An additional limitation concerns the reliance on a commercial GPT model accessed via a proprietary black-box API. The model’s internal architecture, training corpus, and parameterisation are undisclosed, and updates may occur without notification, potentially altering output behaviour and limiting reproducibility unless explicit version control is implemented. We recommend documenting the model name, release date, and snapshot identifier to improve traceability. Moreover, transmitting structural data through public APIs introduces security and privacy risks. Future implementations should adopt secure transmission protocols, anonymisation, or on-premises deployments. Importantly, the MCP framework is model-agnostic, enabling seamless integration of generative model improvements while ensuring reliable, context-grounded outputs.

5. Conclusions

This study has shown that integrating LLMS with an MCP enables accurate, auditable, and accessible structural analysis.
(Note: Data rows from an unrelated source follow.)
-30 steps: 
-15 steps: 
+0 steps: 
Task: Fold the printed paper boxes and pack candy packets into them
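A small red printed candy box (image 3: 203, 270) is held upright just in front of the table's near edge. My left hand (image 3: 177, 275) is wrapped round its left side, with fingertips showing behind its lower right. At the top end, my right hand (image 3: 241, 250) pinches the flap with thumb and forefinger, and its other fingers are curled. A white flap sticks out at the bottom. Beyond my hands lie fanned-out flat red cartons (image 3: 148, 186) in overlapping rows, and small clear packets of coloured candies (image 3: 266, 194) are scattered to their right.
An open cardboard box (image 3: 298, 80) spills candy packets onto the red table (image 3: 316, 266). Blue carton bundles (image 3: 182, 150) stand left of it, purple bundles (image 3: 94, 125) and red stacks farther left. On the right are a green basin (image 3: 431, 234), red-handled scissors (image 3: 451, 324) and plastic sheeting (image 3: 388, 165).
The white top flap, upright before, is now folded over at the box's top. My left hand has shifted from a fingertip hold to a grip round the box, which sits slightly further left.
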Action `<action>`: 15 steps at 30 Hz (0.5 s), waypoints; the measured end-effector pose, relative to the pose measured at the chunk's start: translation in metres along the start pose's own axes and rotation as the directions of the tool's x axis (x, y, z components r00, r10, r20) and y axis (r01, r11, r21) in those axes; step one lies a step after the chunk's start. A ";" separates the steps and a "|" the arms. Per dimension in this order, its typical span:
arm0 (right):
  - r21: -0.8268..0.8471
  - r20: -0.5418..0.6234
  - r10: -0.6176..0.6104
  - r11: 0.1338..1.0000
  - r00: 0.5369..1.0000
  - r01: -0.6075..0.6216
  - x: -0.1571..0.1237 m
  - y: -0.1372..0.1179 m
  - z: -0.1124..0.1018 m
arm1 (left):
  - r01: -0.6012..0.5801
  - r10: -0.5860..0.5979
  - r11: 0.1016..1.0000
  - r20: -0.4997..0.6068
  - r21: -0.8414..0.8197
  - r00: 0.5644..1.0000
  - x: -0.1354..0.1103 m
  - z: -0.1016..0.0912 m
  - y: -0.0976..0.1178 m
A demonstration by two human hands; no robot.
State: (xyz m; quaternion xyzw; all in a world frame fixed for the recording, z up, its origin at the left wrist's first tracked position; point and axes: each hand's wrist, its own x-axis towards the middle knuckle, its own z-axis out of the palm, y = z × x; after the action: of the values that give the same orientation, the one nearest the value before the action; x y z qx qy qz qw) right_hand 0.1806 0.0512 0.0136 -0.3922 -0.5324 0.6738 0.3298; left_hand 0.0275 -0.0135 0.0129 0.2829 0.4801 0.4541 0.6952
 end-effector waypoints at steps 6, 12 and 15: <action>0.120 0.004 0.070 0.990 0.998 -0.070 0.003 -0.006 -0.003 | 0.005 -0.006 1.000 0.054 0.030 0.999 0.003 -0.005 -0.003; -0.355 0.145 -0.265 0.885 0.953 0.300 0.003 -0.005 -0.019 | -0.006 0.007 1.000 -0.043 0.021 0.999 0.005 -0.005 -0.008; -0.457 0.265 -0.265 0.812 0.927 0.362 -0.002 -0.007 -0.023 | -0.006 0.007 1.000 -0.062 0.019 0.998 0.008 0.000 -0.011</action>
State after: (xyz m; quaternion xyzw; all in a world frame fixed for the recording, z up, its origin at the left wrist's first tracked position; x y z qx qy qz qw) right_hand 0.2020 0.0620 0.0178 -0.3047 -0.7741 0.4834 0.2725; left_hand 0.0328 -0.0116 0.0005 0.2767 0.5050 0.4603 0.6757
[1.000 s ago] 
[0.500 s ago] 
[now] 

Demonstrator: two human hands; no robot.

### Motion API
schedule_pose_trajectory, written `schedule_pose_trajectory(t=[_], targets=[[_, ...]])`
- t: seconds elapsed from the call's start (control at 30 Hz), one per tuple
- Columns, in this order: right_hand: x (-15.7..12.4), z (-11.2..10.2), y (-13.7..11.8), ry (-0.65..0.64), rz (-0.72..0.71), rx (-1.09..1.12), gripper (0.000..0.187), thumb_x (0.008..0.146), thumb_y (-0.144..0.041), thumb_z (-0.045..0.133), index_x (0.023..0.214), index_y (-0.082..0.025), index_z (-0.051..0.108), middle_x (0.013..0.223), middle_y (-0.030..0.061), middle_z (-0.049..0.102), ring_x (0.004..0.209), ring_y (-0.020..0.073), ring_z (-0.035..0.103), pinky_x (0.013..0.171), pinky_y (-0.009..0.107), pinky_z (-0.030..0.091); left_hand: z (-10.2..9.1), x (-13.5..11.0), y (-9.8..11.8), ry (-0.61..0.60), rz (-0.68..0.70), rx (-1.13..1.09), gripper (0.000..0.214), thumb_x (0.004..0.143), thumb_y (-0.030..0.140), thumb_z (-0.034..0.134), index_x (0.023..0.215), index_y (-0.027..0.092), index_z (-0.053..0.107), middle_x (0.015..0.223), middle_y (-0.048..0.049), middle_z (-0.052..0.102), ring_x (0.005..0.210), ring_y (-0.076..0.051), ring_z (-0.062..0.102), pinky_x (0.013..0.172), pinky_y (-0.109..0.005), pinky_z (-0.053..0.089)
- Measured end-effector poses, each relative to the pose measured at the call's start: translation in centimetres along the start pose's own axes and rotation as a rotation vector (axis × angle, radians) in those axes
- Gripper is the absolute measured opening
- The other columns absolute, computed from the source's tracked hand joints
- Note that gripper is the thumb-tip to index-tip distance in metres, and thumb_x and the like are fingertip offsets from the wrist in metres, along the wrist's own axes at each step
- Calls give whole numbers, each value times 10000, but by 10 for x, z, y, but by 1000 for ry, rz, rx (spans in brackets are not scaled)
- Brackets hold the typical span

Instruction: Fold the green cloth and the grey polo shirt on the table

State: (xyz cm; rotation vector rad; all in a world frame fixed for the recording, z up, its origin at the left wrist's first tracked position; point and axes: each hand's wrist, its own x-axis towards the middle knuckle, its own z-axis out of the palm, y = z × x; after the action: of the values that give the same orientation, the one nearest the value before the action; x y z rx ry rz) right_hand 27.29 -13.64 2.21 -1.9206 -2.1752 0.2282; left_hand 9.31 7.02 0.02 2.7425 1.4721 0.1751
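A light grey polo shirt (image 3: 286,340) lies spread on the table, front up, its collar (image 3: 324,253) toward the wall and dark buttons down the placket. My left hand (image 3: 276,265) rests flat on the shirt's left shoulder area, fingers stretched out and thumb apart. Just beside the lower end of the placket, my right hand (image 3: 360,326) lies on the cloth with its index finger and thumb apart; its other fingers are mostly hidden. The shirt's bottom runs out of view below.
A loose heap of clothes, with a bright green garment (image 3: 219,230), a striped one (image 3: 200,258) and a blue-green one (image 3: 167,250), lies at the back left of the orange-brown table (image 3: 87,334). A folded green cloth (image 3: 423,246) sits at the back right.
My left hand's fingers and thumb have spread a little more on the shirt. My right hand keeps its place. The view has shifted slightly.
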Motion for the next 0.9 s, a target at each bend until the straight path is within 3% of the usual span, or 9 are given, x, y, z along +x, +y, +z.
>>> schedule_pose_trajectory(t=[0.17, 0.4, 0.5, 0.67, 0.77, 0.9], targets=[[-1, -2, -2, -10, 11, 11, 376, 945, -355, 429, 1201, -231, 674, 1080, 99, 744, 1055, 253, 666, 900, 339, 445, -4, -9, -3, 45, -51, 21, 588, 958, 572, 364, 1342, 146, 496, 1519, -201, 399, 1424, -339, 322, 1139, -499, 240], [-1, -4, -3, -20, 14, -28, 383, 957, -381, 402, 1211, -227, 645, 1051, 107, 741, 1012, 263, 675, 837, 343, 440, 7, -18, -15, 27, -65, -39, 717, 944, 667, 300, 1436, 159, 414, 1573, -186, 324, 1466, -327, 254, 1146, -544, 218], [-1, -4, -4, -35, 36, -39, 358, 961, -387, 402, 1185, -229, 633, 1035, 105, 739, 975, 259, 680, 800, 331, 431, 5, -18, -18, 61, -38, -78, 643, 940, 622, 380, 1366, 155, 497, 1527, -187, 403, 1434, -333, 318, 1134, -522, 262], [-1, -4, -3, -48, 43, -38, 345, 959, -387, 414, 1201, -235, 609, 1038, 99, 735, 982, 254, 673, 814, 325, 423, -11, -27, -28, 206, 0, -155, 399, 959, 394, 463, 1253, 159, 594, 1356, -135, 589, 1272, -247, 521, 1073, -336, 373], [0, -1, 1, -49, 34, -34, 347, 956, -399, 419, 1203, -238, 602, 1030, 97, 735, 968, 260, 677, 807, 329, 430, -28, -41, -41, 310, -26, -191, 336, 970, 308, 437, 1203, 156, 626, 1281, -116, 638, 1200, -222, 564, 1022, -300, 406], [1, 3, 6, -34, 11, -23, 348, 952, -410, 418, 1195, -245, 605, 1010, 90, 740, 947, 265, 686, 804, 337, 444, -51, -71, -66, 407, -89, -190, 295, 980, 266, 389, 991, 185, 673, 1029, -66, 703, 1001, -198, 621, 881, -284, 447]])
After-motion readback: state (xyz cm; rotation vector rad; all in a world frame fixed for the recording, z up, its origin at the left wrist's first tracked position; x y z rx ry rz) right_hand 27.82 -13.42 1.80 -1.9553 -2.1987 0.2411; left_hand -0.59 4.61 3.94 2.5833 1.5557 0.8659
By structuring the interaction between natural language interpretation and numerical computation through the MCP framework, the GPT+MCP system achieves both modularity and integration. While the language model and the simulation engine remain distinct components, the protocol enables contextual information from the engineering software to inform the language model’s responses. This bidirectional flow fosters coherent interaction, ensuring accurate, code-compliant outputs. Case studies confirm that the system consistently reproduces benchmark results with minimal latency, meeting professional engineering standards.

The significance of this work lies in its ability to transform generative AI from a speculative tool into a dependable, domain-specific interface. Unlike standalone models, the MCP architecture enforces validation, ensures reproducibility, and guides language models toward context-aware, code-compliant outcomes. This elevates decision-making quality, supports transparent model interpretation, and makes advanced analysis accessible to non-programmers and emerging engineers alike.

Looking ahead, the MCP offers a promising foundation for integrating generative AI with a wide range of engineering computational software, provided such systems expose their functionality in a structured manner. In many cases, no additional adaptations are necessary—GPT models can interact effectively through the context provided by the software itself. This potential for seamless integration highlights one of MCP’s key advantages: its capacity to mediate between natural language processing and domain-specific execution environments. Nevertheless, further evaluation is warranted to assess how reliably this approach scales across more complex or less standardised systems. As AI-assisted design continues to evolve, such context-aware frameworks will be essential for advancing responsible, interoperable, and technically sound innovation in engineering practice.